YOUR GOAL:
Leaving out every picture, quote the data below exactly as it appears.

____

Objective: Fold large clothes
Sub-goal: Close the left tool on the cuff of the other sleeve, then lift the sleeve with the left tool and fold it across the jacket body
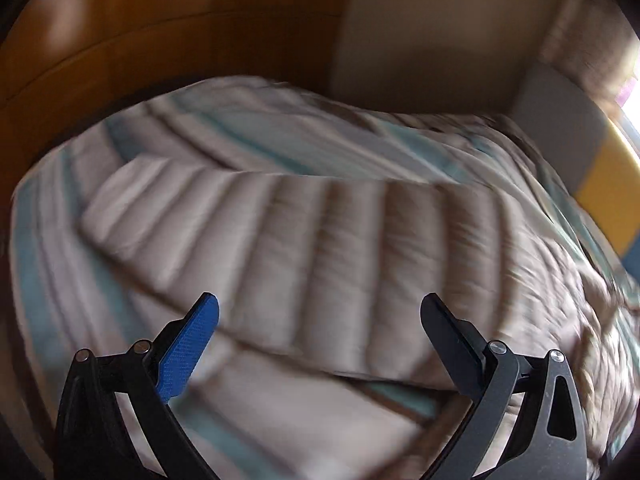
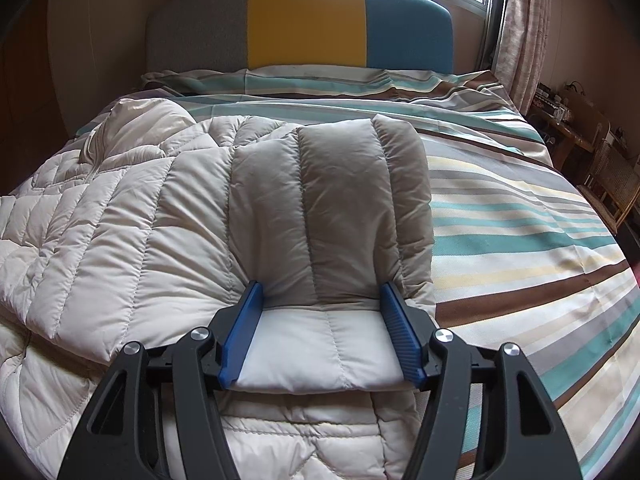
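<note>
Left tool [image 1: 320, 314] angled down, jaws wide apart, empty; right tool [image 2: 322, 304] angled down, jaws half-spread.

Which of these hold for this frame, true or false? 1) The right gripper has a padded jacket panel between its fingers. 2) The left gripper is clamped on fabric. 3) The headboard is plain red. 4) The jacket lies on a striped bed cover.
1) True: a fold of the quilted jacket sits between the right gripper fingers.
2) False: the left gripper is open and empty, above the jacket.
3) False: the headboard has grey, yellow and blue panels.
4) True: the striped bed cover lies under it.
</note>
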`<state>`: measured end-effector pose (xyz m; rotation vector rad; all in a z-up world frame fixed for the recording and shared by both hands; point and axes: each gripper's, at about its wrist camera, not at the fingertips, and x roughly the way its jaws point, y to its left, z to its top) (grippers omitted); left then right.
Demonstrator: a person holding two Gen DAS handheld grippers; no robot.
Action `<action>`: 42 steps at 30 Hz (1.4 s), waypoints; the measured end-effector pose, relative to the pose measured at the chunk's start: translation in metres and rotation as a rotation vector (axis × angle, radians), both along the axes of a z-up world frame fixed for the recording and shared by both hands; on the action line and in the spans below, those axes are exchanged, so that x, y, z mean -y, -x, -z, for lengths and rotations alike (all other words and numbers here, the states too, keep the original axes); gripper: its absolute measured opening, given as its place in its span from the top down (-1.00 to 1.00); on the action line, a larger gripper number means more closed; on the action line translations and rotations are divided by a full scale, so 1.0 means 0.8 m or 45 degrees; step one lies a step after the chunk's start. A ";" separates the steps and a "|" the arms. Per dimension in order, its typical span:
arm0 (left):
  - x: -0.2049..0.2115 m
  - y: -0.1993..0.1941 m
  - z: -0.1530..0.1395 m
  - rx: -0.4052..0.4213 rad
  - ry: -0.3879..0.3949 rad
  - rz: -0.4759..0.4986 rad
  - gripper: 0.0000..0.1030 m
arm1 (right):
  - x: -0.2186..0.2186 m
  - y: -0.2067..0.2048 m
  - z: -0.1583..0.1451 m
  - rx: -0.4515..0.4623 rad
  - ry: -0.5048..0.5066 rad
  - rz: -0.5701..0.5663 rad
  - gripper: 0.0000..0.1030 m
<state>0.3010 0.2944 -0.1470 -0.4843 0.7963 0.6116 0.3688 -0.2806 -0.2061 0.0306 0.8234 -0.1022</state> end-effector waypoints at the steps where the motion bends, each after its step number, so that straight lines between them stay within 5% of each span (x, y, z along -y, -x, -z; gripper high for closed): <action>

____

FINISHED TASK:
Objective: Fold large clothes
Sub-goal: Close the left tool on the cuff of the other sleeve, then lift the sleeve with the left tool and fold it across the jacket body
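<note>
Left tool [image 1: 320, 314] angled down, jaws wide apart, empty; right tool [image 2: 322, 304] angled down, jaws half-spread.

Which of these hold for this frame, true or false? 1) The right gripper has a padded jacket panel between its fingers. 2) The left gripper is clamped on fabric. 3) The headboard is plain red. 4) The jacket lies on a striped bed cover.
1) True: a fold of the quilted jacket sits between the right gripper fingers.
2) False: the left gripper is open and empty, above the jacket.
3) False: the headboard has grey, yellow and blue panels.
4) True: the striped bed cover lies under it.
</note>
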`<state>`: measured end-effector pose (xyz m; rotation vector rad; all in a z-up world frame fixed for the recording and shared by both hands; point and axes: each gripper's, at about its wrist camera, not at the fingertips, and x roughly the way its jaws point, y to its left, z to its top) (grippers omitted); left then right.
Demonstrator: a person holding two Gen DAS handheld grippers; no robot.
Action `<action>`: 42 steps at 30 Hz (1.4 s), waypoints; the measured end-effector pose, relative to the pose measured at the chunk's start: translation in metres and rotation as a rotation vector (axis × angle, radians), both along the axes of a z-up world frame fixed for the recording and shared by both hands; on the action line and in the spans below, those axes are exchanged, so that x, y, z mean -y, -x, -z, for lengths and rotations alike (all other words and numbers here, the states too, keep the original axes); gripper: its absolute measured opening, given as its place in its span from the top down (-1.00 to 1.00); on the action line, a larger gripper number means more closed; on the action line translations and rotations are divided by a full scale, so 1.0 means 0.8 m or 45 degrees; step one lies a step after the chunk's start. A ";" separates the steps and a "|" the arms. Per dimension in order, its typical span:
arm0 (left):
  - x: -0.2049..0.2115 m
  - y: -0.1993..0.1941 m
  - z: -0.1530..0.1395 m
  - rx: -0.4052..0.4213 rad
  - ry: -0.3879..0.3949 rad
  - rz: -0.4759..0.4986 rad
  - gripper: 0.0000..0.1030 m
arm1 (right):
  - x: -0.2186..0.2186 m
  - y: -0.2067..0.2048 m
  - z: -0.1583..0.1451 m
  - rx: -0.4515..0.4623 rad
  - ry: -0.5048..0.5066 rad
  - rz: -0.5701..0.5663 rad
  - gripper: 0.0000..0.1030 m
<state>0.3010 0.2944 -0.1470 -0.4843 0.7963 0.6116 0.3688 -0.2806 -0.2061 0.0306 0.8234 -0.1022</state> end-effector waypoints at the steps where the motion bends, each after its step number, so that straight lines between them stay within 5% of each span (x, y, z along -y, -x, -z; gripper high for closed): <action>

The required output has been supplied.